Minton is the Competitive Enterprise Institute’s Fellow specialising in consumer policy affairs that include internet gambling, and wrote in the New Pittsburgh Courier questioning Wellington’s slur on internet players, and asking in what way internet gambling was more of a threat to players than state-run lotteries and brick-and-mortar casinos.

“An [federal] online gambling ban will do nothing to protect consumers – but it will protect the profits of brick-and-mortar casino owners like Webb’s boss, Sheldon Adelson,” she wrote, arguing that a regulatory approach would improve player safety by enabling states to implement and enforce their own effective safeguards against bad conduct by operators.
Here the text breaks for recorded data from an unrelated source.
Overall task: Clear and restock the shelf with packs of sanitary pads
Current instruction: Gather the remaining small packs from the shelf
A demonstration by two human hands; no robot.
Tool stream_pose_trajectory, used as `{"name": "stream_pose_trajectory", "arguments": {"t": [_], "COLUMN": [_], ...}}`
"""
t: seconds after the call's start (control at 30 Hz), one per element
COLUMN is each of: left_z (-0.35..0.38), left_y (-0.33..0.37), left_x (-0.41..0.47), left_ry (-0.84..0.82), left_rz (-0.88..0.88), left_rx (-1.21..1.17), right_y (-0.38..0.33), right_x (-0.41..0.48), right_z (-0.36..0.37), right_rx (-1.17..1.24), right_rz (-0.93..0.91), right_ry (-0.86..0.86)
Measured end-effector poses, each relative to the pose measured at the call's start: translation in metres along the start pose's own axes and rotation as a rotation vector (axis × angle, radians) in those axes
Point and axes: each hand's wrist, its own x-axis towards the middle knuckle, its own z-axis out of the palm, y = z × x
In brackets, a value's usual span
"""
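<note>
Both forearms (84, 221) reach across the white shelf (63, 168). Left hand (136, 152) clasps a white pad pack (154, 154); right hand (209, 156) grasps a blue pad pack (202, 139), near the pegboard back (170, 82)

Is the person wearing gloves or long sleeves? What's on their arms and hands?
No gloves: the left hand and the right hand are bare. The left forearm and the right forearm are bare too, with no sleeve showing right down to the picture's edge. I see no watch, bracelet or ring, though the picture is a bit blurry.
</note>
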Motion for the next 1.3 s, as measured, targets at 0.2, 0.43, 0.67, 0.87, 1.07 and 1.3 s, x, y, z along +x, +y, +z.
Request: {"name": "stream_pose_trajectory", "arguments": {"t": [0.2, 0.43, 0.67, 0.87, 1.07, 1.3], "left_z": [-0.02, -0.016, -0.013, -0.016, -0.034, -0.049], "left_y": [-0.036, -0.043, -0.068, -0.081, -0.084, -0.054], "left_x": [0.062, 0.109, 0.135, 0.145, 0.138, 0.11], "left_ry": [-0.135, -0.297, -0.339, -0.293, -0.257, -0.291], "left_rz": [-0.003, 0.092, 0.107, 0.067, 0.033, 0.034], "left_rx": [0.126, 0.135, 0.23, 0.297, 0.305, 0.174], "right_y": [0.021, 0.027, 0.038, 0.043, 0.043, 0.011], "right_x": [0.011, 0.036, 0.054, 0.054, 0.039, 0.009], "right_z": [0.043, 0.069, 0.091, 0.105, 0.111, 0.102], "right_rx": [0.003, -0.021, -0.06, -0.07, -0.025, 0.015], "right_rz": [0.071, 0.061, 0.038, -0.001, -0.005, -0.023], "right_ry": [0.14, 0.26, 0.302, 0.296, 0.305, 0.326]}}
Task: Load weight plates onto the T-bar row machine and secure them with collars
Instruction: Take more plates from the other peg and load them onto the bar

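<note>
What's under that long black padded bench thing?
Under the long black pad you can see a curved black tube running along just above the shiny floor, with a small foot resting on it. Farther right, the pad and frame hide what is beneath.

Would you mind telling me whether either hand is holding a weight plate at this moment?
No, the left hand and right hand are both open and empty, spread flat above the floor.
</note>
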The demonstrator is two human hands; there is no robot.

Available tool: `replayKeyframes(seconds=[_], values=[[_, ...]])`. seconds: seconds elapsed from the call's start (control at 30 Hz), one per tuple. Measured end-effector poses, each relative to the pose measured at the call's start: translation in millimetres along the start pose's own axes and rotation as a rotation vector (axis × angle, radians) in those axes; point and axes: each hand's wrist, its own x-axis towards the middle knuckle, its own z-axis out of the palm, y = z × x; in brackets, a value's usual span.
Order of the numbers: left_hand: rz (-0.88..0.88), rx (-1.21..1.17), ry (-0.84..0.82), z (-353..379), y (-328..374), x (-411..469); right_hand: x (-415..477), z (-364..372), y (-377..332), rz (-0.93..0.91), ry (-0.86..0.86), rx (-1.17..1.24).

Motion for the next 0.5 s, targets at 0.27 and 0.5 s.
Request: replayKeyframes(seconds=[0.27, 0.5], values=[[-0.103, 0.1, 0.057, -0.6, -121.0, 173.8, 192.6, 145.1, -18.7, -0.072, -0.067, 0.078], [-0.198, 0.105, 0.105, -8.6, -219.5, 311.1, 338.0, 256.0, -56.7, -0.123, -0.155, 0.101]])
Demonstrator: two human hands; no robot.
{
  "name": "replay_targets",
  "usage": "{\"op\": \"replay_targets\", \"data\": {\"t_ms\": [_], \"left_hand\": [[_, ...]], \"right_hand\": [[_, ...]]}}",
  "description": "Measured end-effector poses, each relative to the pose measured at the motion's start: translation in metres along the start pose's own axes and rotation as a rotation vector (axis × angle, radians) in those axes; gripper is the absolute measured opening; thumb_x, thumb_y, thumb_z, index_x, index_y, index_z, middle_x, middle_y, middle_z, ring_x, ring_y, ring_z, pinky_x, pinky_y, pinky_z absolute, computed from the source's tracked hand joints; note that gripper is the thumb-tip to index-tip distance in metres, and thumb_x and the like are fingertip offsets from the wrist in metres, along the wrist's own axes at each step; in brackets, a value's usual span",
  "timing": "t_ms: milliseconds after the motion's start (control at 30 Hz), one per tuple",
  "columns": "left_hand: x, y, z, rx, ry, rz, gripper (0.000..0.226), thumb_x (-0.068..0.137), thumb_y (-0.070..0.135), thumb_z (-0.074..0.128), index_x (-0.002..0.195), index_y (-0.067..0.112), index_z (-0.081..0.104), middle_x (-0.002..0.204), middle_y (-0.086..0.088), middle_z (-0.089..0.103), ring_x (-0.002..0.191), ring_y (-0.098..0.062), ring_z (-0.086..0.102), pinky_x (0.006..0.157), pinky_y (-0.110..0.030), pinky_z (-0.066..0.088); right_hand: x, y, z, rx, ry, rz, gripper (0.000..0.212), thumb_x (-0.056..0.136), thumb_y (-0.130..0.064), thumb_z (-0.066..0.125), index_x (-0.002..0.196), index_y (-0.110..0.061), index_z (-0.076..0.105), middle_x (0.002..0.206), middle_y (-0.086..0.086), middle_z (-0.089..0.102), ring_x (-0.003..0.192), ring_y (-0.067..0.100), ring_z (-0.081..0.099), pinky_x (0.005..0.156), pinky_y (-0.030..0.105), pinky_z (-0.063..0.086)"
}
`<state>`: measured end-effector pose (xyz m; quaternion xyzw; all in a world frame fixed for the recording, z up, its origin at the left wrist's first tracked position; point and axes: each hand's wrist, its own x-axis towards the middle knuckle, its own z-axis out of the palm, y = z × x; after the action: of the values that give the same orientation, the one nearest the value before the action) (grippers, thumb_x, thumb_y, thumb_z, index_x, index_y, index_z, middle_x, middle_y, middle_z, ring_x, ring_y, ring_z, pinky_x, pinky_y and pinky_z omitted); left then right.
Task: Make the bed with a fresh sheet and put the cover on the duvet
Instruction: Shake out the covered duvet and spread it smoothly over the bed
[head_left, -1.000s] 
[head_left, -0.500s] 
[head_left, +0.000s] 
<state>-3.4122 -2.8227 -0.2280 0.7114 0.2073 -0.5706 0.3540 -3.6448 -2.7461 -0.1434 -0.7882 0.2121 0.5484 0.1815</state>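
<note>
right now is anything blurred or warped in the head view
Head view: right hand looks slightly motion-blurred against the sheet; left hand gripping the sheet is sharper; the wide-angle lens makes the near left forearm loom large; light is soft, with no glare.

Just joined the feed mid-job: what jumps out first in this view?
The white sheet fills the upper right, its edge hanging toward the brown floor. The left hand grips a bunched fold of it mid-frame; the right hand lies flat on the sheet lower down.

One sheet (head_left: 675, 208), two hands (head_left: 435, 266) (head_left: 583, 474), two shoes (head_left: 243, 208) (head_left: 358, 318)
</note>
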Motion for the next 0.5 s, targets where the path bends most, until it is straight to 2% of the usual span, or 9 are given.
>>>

Minton went on to factually examine the origins of the 1961 Wire Act which Adelson wants to resurrect in order to ban most forms of online gambling in the United States:

“Webb erroneously claims that the U.S. enacted a federal online gambling ban in 1961 with the passage of the Wire Act, which was intended to target mobsters engaged in sports wagering. Attorney General Robert F. Kennedy, the Wire Act’s architect and principal supporter, had no intention of imposing a federal ban on gambling,” she asserted.

“His targets were organized crime syndicates whose activities crossed state lines. Specifically, he was interested in targeting the “kingpins of the rackets” rather than their underlings.

“In testimony on the Wire Act, Kennedy only talked about the mob’s activity involving horse racing and “such amateur and professional sports events as baseball, basketball, football and boxing. He also made it clear that the Wire Act was intended to assist states in enforcing their laws on gambling, not to create a federal ban on the activity.

“Kennedy testified that ‘the federal government is not undertaking the almost impossible task of dealing with all the many forms of casual or social wagering.’”

Minton flags the key change in Department of Justice policy in December 2011, when officials conceded that, so long as it didn’t involve sports gambling, states were free to legalise and regulate online gambling within their borders – a development that ultimately led to many states considering or implementing online betting leglislation, and Adelson’s threat to spend whatever it takes to halt the process.

Addressing Webb’s claims that a ban is necessary to protect American consumers from the “unique” dangers of internet gambling, Minton observed that online gambling is legal in 85 nations, and the global rate of problem gambling has in fact been declining since the late ‘nineties.

She recalled that in the United States pathological gambling has remained stable and has even slightly declined since the 1970s, according to Harvard addiction specialist Howard J. Shaffer after an extensive study online gambling behaviour.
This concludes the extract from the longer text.